By A. Wiberg, G. Douaud, M. Ng, Y. Al Omran, F. Alfaro-Almagro, J. Marchini, D.L. Bennett, S. Smith, D. Furniss

Posted 26 Oct 2018
bioRxiv DOI: 10.1101/454660

Background: The skew in distribution of handedness is a uniquely human trait, and has fascinated researchers for centuries. The heritability of handedness is estimated at 25%, but defining genetic variants contributing to this trait has so far proved elusive. Methods: We performed GWAS of self-reported handedness in UK Biobank, a prospective cohort study of ~500,000 individuals.

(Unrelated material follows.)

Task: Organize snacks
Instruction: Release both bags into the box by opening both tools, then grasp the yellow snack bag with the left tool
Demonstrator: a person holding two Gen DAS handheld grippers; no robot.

Furthermore, we investigated correlations between our associated SNPs and brain imaging-derived phenotypes (IDPs) from >9,000 individuals in UK Biobank, as well as between self-reported handedness and IDPs. Results: Our association study of 38,322 left-handers vs 356,567 right-handers (excluding ambidextrous participants) revealed three genome-wide significant loci (rs199512, 17q21.31, p=4.1x10-9; rs45608532, 22q11.22, p=1.4x10-8; rs13017199, 2q34, p=3.3x10-8). In the imaging study, we found strong associations between rs199512 and diffusion MRI measures mainly in white matter tracts connecting language-related brain regions (p<2.0x10-6). Direct investigation between handedness and IDPs revealed numerous associations with functional connectivity between the same language-related areas of the brain. A second GWAS of non- right handers (n=44,631) vs right-handers (n=356,567) revealed an additional locus: rs3094128, 6p21.33, p=2.9x10-8. Three of the four associated loci (2q34, 17q21.31, 6p21.33) contain genes that encode microtubule-related proteins that are highly expressed in the brain: MAP2, MAPT and TUBB. These genes are strongly implicated in the pathogenesis of diseases that are known to affect an excess of left-handed people, including schizophrenia. Conclusions: This is the first GWAS to identify genome-wide significant loci for human handedness in the general population, and the genes at these loci have biological plausibility in contributing to neurodevelopmental lateralization of brain organisation, which appears to predispose both to left-handedness and to certain neurodegenerative and psychiatric diseases.